What you should do: Give back the data below word for word. Any image in it should be left out.
** Opening Given information block **
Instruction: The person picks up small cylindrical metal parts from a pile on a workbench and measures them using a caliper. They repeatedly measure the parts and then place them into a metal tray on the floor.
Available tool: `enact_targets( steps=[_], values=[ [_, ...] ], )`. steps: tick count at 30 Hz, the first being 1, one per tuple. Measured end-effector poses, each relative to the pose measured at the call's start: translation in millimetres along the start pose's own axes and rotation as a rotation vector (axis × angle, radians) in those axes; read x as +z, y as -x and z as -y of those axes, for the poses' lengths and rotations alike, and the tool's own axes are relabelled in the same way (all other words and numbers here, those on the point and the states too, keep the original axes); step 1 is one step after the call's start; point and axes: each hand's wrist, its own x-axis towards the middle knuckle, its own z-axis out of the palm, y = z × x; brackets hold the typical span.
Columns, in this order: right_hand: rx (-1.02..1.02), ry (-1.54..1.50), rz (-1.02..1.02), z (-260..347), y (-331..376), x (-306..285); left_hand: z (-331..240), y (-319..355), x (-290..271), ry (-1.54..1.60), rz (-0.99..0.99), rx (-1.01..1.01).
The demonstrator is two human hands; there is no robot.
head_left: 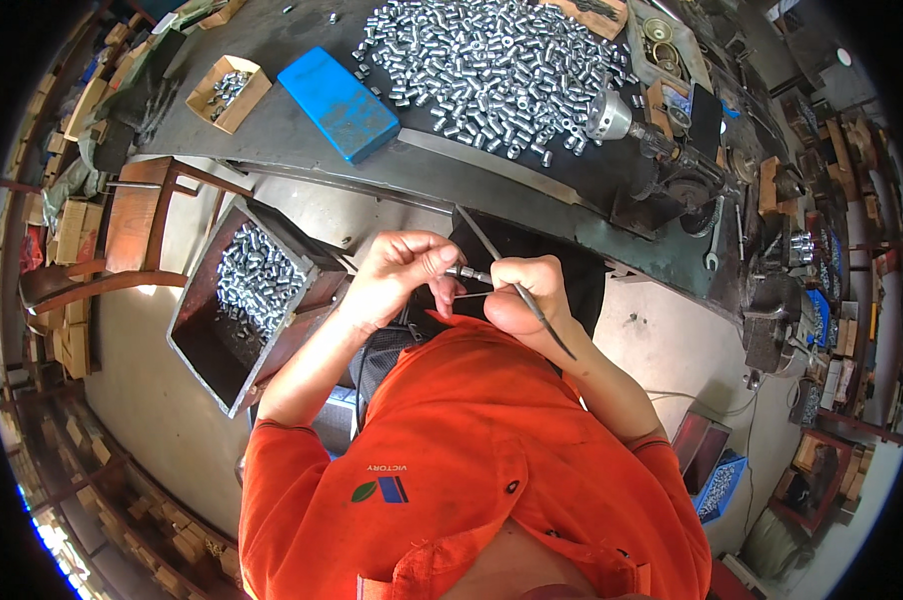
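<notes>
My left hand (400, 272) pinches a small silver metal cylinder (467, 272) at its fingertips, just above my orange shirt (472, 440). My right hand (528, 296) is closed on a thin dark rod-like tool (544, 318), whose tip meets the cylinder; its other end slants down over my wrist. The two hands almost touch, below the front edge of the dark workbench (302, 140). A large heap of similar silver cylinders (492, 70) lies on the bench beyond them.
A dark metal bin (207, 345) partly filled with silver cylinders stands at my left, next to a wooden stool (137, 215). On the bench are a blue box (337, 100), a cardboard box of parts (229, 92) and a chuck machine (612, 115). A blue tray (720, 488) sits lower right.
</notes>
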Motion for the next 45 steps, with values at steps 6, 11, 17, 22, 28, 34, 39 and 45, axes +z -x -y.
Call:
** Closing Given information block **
Final answer:
Instruction: The person picks up small cylindrical metal parts from a pile on a workbench and measures them using a caliper. They repeatedly measure the parts and then place them into a metal tray on the floor.
Available tool: `enact_targets( steps=[_], values=[ [_, ...] ], )`. steps: tick count at 30 Hz, the first being 1, one per tuple. Measured end-effector poses, each relative to the pose measured at the call's start: translation in millimetres along the start pose's own axes and rotation as a rotation vector (axis × angle, radians) in those axes; read x as +z, y as -x and z as -y of those axes, for the poses' lengths and rotations alike, and the tool's own axes are relabelled in the same way (all other words and numbers here, those on the point and the states too, keep the original axes); step 1 is one step after the call's start; point and axes: each hand's wrist, its own x-axis towards the middle knuckle, its own z-axis out of the palm, y = z × x; brackets hold the typical span.
Columns, in this order: right_hand: rx (-1.02..1.02), ry (-1.54..1.50), rz (-1.02..1.02), z (-260..347), y (-331..376), x (-306..285); left_hand: z (-331..240), y (-319..355), x (-290..271), ry (-1.54..1.60), rz (-0.99..0.99), rx (-1.01..1.01).
The demonstrator is two human hands; there is no robot.
head_left: 
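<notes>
My left hand (400, 272) pinches a small silver metal cylinder (467, 272) at its fingertips, just above my orange shirt (472, 440). My right hand (528, 296) is closed on a thin dark rod-like tool (544, 318), whose tip meets the cylinder; its other end slants down over my wrist. The two hands almost touch, below the front edge of the dark workbench (302, 140). A large heap of similar silver cylinders (492, 70) lies on the bench beyond them.
A dark metal bin (207, 345) partly filled with silver cylinders stands at my left, next to a wooden stool (137, 215). On the bench are a blue box (337, 100), a cardboard box of parts (229, 92) and a chuck machine (612, 115). A blue tray (720, 488) sits lower right.
</notes>
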Motion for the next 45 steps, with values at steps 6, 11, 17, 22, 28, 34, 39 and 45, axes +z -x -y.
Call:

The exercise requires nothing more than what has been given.